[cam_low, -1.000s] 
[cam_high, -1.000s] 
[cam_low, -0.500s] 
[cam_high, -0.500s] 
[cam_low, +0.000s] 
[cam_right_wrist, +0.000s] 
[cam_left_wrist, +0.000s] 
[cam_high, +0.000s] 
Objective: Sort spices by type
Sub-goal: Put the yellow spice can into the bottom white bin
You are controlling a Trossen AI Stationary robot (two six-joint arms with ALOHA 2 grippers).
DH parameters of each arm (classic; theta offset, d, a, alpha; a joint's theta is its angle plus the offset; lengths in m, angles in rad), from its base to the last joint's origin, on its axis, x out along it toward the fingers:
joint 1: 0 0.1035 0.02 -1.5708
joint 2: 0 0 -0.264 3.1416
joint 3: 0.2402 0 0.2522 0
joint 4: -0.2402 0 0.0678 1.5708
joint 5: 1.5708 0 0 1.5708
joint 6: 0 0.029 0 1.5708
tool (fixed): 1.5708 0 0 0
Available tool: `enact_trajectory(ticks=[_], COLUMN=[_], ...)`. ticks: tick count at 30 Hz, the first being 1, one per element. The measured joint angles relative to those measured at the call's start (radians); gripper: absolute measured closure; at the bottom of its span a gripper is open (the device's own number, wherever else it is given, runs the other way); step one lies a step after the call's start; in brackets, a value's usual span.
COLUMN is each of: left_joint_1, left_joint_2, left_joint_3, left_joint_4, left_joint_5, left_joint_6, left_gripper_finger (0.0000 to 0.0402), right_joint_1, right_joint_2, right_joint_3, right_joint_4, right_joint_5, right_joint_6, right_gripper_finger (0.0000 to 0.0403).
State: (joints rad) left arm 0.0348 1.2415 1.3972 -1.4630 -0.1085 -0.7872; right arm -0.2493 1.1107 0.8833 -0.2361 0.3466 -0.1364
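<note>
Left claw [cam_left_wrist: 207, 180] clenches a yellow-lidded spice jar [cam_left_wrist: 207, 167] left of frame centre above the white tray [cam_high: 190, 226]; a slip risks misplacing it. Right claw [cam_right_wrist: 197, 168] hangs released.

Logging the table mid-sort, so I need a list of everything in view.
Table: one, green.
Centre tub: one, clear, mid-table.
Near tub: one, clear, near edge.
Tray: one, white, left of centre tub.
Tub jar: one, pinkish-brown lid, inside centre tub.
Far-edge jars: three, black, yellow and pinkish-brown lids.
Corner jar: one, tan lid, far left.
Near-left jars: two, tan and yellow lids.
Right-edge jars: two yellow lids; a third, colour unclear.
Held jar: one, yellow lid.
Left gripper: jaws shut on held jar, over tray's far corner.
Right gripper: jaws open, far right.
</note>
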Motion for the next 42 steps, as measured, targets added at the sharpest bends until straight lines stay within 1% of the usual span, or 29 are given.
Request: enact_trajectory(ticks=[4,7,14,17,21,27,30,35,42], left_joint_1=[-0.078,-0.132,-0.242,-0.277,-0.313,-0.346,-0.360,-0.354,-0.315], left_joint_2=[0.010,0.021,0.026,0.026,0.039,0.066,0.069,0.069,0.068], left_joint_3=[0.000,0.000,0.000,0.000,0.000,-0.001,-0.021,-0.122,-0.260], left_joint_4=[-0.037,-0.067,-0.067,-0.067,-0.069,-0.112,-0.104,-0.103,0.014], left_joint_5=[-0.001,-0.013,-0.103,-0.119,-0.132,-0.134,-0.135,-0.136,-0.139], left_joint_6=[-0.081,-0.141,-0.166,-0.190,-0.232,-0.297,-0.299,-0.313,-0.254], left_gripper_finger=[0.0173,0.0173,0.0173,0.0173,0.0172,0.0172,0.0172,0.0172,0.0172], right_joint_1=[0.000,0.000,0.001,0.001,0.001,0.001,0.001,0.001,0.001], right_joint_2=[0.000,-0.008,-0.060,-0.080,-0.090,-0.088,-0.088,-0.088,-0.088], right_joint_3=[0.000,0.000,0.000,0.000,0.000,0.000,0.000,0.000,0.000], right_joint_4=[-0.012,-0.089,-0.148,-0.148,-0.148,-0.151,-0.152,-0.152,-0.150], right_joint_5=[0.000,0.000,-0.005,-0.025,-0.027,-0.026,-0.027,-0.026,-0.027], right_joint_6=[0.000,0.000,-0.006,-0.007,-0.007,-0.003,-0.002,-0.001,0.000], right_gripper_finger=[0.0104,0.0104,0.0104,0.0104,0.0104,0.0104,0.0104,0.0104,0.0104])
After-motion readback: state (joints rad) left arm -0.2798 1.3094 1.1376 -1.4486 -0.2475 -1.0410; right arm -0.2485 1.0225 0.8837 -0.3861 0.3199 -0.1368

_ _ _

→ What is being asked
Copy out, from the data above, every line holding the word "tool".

→ Task output
tool (fixed): 1.5708 0 0 0
Available tool: `enact_trajectory(ticks=[_], COLUMN=[_], ...)`. ticks: tick count at 30 Hz, the first being 1, one per element. The measured joint angles relative to those measured at the call's start (radians); gripper: absolute measured closure; at the bottom of its span a gripper is open (the device's own number, wherever else it is given, runs the other way); step one lies a step after the call's start; in brackets, a value's usual span.

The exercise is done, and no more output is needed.